ファイナルゲームは10-11でインターバルに入った。依然として大激戦である。
「きらら、頑張ってね。これからが勝負よ。でも焦らないでね。相手は相当バテてきてるから、時にはドリブンクリアーも有効よ。それと左右のネット下へのフェイントぎみのドロップをもう少し多くしてもいいわよ……」
「知美殿、きらら了解。それでは戦いに行ってきまーす……」
ときららは大げさな態度でコートの中に入って行った。しかし、きららの肉体は実は悲鳴をあげていた。いつ太ももの痙攣が起こっても不思議ではないほど疲れきっていたのである。20-20となった。ラリーポイント制では2ポイント先取が勝ちとなる。西武台東高校と船橋中央高校の応援団は、勝ち負けを度外視して、勝負を超えた二人の死闘の行方に、くぎ付けになった。

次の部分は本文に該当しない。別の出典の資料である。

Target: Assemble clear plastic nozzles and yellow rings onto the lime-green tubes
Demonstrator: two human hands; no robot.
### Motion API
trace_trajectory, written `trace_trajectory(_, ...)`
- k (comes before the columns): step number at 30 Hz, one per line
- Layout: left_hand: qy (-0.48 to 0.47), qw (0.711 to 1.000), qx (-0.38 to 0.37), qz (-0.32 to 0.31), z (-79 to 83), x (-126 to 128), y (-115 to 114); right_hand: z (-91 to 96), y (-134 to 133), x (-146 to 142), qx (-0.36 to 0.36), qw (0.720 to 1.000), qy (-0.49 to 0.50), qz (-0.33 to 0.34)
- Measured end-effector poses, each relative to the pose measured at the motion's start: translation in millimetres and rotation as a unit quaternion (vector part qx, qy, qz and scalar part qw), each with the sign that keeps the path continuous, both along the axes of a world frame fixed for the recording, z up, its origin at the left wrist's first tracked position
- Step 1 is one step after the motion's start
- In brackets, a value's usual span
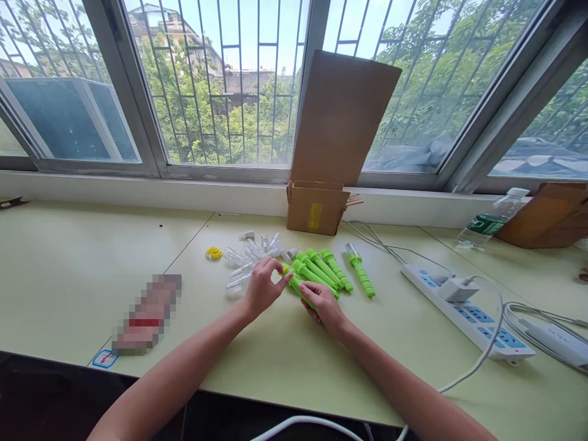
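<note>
My right hand (325, 304) is wrapped round a bright green plastic tube (296, 286), which lies tilted above the table. At its upper end my left hand (266, 285) pinches with thumb and forefinger, where a bit of yellow (286, 268) shows. Just beyond lie several more ribbed green tubes (316, 269), side by side. A green tube with a clear cap (361, 272) rests apart to the right. Clear plastic caps (236, 269) and small white-and-clear parts (264, 243) are scattered behind my left hand. Yellow rings (214, 253) sit left of them.
An open cardboard box (303, 211) stands against the window sill. To the right are a white power strip (463, 309) with cables, a plastic bottle (491, 217) and another brown box (544, 214). A blurred-out object (147, 315) lies on the pale green table (220, 367) at left.
</note>
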State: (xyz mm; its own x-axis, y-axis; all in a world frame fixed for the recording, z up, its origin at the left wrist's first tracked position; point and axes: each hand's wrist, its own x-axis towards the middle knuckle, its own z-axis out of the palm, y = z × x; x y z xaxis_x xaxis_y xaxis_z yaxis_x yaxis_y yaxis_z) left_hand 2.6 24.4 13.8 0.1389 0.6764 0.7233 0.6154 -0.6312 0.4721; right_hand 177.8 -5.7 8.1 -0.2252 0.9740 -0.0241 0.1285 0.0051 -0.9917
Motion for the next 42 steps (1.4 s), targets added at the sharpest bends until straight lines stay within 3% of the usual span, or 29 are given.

きららは、無心にシャトルを追い続けた。16枚の一枚一枚の羽根が光って見える。そしてより糸まではっきりと不思議なぐらい鮮明に見える。
「ゲーム!」
と主審が全ての終わりを宣言した。きららはコートの隅に崩れ落ちた。今まで経験したことのない満足感と徐々に薄れていく意識の中で「みんな、ごめんね……」と口元がつぶやいた。それを見ていた西武台のトップシングルはきららに近づいて行くと、火照った右手を握った。
「早川さん、ありがとう。今日は楽しい試合ができたわ。しょうがないからあなたを最強のライバルとして登録よ……」
と言いながらきららの傍に同じく倒れ込んだ。会場は「シーン」となった。
県立船橋中央高校は、関東大会予選会で準優勝という快挙を成し遂げた。同時に、高校総体とインターハイ予選という新たなスタートに立つことになったのである。